The Retailing of HD-DVD and Blu-ray

Evan Powell, September 1, 2006

Do Blu-ray discs have more storage capacity, and is it relevant?

The present myth is that Blu-ray discs hold 50 GB of data, and HD-DVDs hold 30 GB. The truth is that storage capacity on both formats is evolving. The issues are how many layers can be encoded on a single surface, and whether one or two sides of the disc can be brought into practical use.

Blu-ray stores more information in a single layer than does HD-DVD, the difference being 25 GB for Blu-ray vs. 15 GB on HD-DVD. However, at the moment, Blu-ray can only produce single-layer discs. So the total storage capacity on all Blu-ray discs that have been brought to market thus far is 25 GB. Meanwhile, from the outset HD-DVD has been delivering dual-layer discs that hold a total of 30 GB on a single side of the disc. In addition, HD-DVD can presently encode dual-layer information on both sides of the disc, for a total of 60 GB per disc. Dual-sided encoding has been used so far in HD-DVD "combo" discs to put the HD version of a movie on one side, and the standard def version on the other. But both sides of the disc can be encoded in HD if the space is needed. So as of this writing, HD-DVD is capable of delivering 60 GB of storage on a two-sided disc compared to Blu-ray's 25 GB single-side, single-layer limit.

This of course is not the end of the story. The Blu-ray folks claim that they will begin to deliver dual-layer 50 GB Blu-ray discs by the end of the year. This may or may not happen. One cannot be faulted for some skepticism, since Blu-ray was supposed to be delivering dual-layer discs long before now. But if they do, then at the end of the year Blu-ray will have 50 GB of storage on a single-sided disc, and HD-DVD will have 60 GB on a dual-sided disc, with 30 GB on each side.

Beyond this, there are the futures being touted by both groups. The HD-DVD group has already developed but not yet released a triple-layer encoding capability that disc replicators have certified as good to go for mass production. This would boost HD-DVD capacity to 45 GB per side, for a total of 90 GB per disc. Not to be outdone, Blu-ray claims that it will one day deliver four-layer encoding capability for a total of 100 GB on a single side, and possibly even an eight-layer disc with 200 GB.

The question for the consumer is: Why should I care? How much storage is required to deliver an HD 1080p movie? Those who are enthused by the potential 50 GB limit of Blu-ray over the actual 30 GB capacity of HD-DVD are arguing that 30 GB is not sufficient to encode full length films in 1080p, and have space left over for all the special features that consumers enjoy.

If 30 GB of storage per side of the disc represented a practical limitation on quality, run time, or special features, we would be concerned too. But with the newer and much more efficient video codecs VC-1 and MPEG-4, as well as the advanced HD audio codecs, there is really no problem here. What we need is enough storage to hold a full length movie in 1080p/24 resolution, and to deliver it to the screen without noticeable compression artifacts. Once that is achieved, we could double or quadruple the storage space available with no perceptible change in quality, because storage is no longer a limiting factor.

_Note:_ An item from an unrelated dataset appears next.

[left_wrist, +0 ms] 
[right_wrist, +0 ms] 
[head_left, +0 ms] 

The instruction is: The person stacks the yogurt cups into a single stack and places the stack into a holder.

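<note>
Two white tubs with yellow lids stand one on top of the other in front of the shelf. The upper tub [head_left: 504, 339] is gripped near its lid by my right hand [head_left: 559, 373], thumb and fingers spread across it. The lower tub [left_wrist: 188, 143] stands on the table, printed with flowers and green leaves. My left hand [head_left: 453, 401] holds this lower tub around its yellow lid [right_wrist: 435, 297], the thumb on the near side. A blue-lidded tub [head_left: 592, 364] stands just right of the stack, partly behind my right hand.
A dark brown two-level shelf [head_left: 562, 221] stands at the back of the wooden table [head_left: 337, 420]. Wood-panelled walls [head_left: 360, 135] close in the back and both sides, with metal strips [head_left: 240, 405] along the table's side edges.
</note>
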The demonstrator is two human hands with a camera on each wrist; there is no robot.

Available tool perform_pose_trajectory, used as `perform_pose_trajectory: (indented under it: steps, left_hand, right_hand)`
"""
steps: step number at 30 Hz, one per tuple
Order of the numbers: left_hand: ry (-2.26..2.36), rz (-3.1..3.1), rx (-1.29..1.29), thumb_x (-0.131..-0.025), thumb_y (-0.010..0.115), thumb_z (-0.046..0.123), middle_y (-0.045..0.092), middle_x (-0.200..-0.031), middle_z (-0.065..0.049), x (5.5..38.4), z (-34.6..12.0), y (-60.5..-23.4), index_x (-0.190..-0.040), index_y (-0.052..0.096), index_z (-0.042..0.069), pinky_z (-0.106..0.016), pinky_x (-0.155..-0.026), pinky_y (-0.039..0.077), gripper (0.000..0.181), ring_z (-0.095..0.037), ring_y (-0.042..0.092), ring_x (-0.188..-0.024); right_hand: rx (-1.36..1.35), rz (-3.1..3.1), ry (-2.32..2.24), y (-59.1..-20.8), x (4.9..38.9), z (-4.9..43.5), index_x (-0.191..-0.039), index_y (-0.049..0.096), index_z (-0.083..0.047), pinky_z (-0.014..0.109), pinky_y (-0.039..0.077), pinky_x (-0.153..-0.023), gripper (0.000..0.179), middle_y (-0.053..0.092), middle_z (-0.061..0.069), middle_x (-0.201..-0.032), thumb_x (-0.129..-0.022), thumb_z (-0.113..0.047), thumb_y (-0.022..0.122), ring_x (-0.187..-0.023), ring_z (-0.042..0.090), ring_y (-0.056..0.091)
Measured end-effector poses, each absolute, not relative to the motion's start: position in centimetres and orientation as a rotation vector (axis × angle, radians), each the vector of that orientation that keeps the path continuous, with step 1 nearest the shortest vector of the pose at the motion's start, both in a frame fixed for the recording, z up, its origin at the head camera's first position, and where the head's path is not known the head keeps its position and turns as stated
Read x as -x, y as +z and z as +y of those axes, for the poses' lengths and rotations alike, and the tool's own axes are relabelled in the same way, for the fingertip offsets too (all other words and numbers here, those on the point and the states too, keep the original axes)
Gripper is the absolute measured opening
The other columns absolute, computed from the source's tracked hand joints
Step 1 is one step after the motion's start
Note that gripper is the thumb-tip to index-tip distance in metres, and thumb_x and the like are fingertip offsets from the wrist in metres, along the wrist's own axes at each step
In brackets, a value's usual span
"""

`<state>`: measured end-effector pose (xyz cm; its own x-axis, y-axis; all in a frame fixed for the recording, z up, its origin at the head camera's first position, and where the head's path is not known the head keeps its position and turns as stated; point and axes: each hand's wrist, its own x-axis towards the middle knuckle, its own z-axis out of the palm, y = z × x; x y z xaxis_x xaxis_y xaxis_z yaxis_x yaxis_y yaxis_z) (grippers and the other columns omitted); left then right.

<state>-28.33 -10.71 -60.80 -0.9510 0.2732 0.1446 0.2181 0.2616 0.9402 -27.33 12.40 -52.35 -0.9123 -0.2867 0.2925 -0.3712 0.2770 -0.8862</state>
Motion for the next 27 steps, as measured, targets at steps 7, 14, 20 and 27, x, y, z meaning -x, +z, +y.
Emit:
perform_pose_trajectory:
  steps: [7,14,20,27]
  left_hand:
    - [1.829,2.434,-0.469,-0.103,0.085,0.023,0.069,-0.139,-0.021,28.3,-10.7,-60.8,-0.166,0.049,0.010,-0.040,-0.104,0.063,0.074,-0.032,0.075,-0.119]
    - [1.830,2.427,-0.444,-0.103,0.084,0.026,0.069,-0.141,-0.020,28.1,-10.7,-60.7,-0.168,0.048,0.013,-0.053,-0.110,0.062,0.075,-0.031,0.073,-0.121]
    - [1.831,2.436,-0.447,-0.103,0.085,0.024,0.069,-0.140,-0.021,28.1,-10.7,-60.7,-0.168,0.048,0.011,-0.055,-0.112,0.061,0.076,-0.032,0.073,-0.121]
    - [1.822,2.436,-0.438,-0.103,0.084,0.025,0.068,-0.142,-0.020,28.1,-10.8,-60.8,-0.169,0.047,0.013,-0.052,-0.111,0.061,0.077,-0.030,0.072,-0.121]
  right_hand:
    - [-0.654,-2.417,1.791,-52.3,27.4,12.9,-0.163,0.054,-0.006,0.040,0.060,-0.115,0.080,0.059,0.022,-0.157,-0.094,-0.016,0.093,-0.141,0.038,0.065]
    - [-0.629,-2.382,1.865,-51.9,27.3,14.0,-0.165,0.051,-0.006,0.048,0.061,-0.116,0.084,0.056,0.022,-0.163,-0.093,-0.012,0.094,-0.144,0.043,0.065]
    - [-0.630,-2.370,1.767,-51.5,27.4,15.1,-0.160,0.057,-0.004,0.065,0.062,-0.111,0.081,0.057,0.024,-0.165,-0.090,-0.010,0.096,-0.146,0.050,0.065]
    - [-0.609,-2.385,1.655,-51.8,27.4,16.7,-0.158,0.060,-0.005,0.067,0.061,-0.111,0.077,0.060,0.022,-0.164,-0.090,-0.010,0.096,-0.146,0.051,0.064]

Practically speaking, what the home theater market needs is a disc that can deliver superb high definition video at run times longer than most people would want to sit in a chair without moving. In our experience, that is usually about three hours. The large majority of films ever made do not run anywhere near that long. But there are some that can run up to four hours. One of them is Lawrence of Arabia which I screened a while back with some friends. That movie comes on two DVDs. When it came time to switch discs, everyone leapt from their chairs, grateful for the intermission break. In reality, people rarely want to sit for four hours straight.

Currently Blu-ray is using the inefficient MPEG-2 video codec, which compared to the advanced codecs takes up a lot of storage space. Blu-ray is also using uncompressed PCM audio on many of its discs. The audio quality is superb, but uncompressed PCM chews up a lot of storage as well. Despite these inefficiencies Blu-ray is still delivering 1080p movies that run over two hours on 25 GB discs.

HD-DVD is currently shipping 30GB/side discs. But more importantly they are providing authoring tools for VC-1 and MPEG-4, and the HD audio codecs Dolby Digital Plus, Dolby TrueHD, and DTS-HD. With the incremental storage space and much better technical efficiency, one can achieve run times of four hours or more on a single-sided HD-DVD. In addition, since HD-DVDs can be encoded on both sides of the disc, studios can put a movie on one side and an extensive collection of HD special features on the other if the extra space was needed.